統一協会の偽装組織「天宙平和連合」が昨年5月後半に国内12カ所で開いた大会に祝電を送った国会議員や知事は、判明分だけで54人にのぼる。安倍晋三・官房長官(福岡、広島両大会)、小坂憲次・文科相(長野)、長勢甚遠・官房副長官(名古屋)、鈴木政二・官房副長官(名古屋)、江崎鉄磨・国交副大臣(名古屋)、馳浩・文科副大臣(名古屋)、野上浩太郎・財務政務官(名古屋)、高木毅・防衛政務官(名古屋)、小林温・経産政務官(横浜)、中川秀直・自民党政調会長(広島)などである(役職はすべて当時)。霊感商法などの資金集め、詐欺的な信者勧誘、集団結婚への参加強要などの犯罪行為で知られる統一協会は、いわゆるカルト洗脳集団である(「しんぶん赤旗」2006年7月14日)。

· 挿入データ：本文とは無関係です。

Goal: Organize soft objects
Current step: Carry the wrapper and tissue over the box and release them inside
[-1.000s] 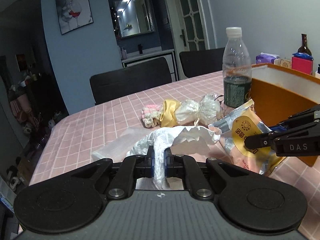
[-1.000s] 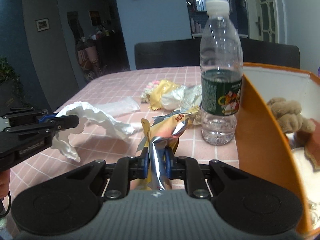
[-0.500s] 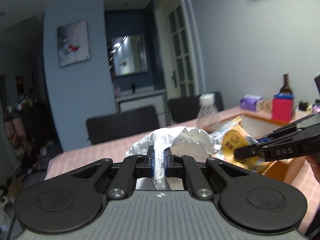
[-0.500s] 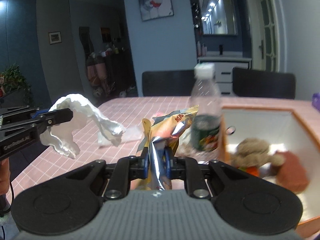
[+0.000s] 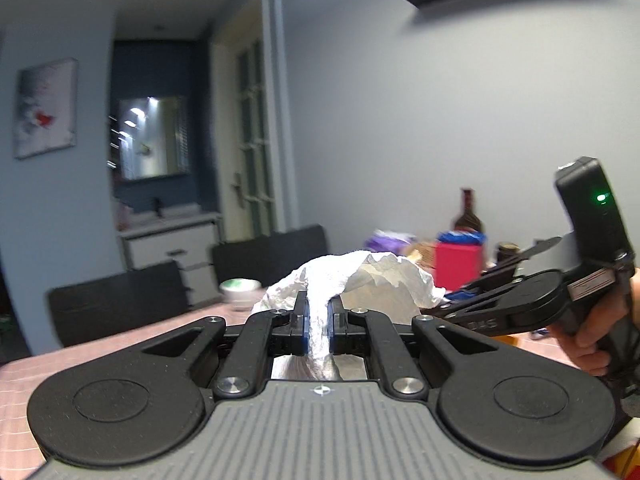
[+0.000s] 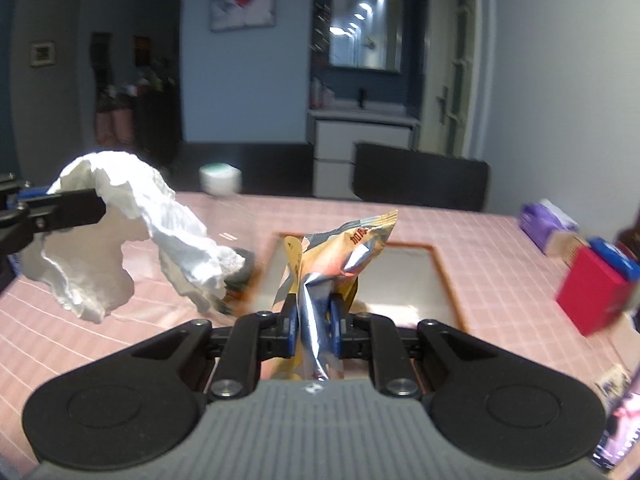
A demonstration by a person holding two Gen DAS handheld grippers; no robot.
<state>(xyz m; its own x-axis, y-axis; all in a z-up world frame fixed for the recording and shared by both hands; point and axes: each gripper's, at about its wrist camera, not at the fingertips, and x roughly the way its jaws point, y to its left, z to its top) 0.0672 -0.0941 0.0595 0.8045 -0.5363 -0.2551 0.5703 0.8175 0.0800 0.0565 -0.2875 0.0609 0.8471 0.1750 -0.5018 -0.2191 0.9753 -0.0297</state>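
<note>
- Pink checked tablecloth covered the table; an orange-rimmed box sat on it.
- Left gripper was clamped on a crumpled white plastic bag, held up clear of the table.
- Right gripper was clamped on a foil snack packet, held above the box.
- Red carton stood at right.

Crumpled white plastic bag, shiny gold-and-silver foil snack packet, pink checked cloth on the surface, plain red box.
</note>
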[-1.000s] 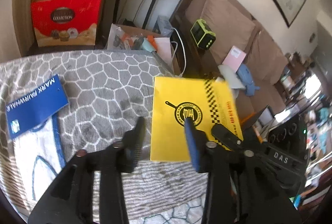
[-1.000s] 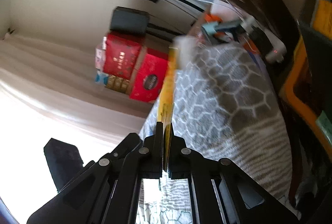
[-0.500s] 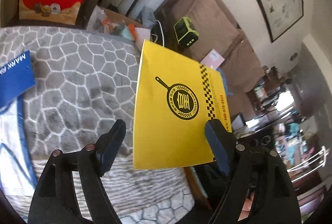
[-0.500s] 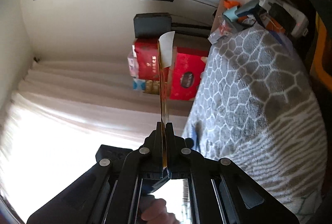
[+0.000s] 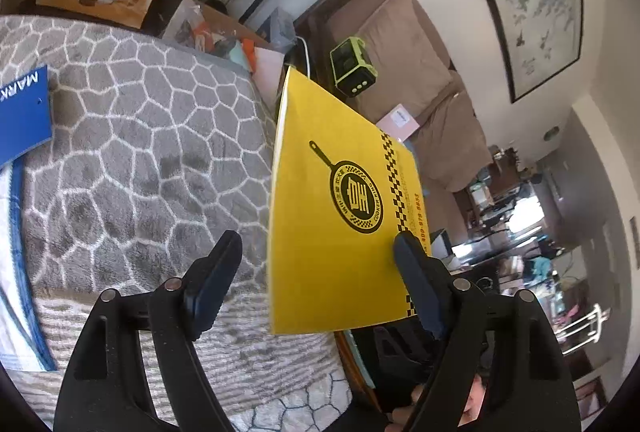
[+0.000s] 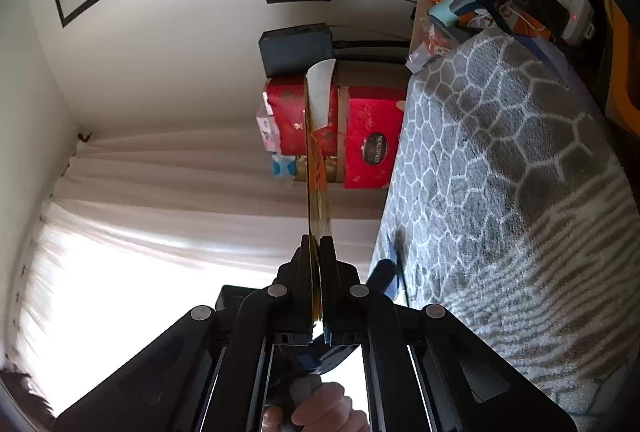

誘拐された太田洪量「ビクトリア」社長は、長年、全国大学原理研究会(統一協会の学生組織)の会長を務め、日本統一協会最高幹部の一人である。「ビクトリア社」は一応土地管理会社の看板を立てているが、実態は統一協会のダミー。協会の所有地を管理している。統一協会のHPによると、パラグアイで所有している土地は千葉県の面積より広い60万ヘクタール。隣接するブラジル、ウルグアイでも大規模に所有している。
中南米での土地買い占めが表面化したのは一九九〇年代前半。なぜ中南米か。教祖文鮮明の朝鮮半島から見て地球の裏側に位置し、“神の国を建設する地”として重要視しているということらしい。土地買収とともに「宣教」や「ボランティア」と称する活動や、各国要人、宗教指導者らを招待する大規模イベントを中南米各地で開催している(「しんぶん赤旗」2007年5月2日)。

中南米の土地買収やイベント開催には、日本から、資金とともに買収工作や“開発”、運営の要員が多数送り込まれた。一般信者だけでなく、それを指揮する幹部も中南米に送り込まれた。今回、誘拐された太田洪量元原研(全国大学原理研究会)会長のほか、経済部門の責任者で霊感商法の元締め「ハッピーワールド」社長の古田元男、政治部門「国際勝共連合」理事長の梶栗玄太郎、文鮮明と一緒に米国ダンベリー刑務所に収監され、のちに日本統一協会会長にもなった神山威らの最高幹部も含まれていた。
統一協会の最大の資金源は日本。万物復帰(すべての物は本来神のものであり、神=文鮮明に復帰させることで救いが与えられる)という“教義”で信者を献金や霊感商法にかりたてて集めた資金である。これが中南米での土地買い占めの資金になり、今回犯人側に支払われた身代金にもなったのであろう(「しんぶん赤旗」同上)。
土地買収や拠点開発には地元との摩擦がつきものである。事件の背後関係に土地買占め問題があったと考えても、的外れではないであろう。解放後、首都アスンシオンの日本大使館で記者会見した太田さん、山口さん。会見は約10分で、「太田さんらの意向」を理由に、報道陣からの質問は受け付けなかったという(asahi.com 2007年04月22日18時38分)。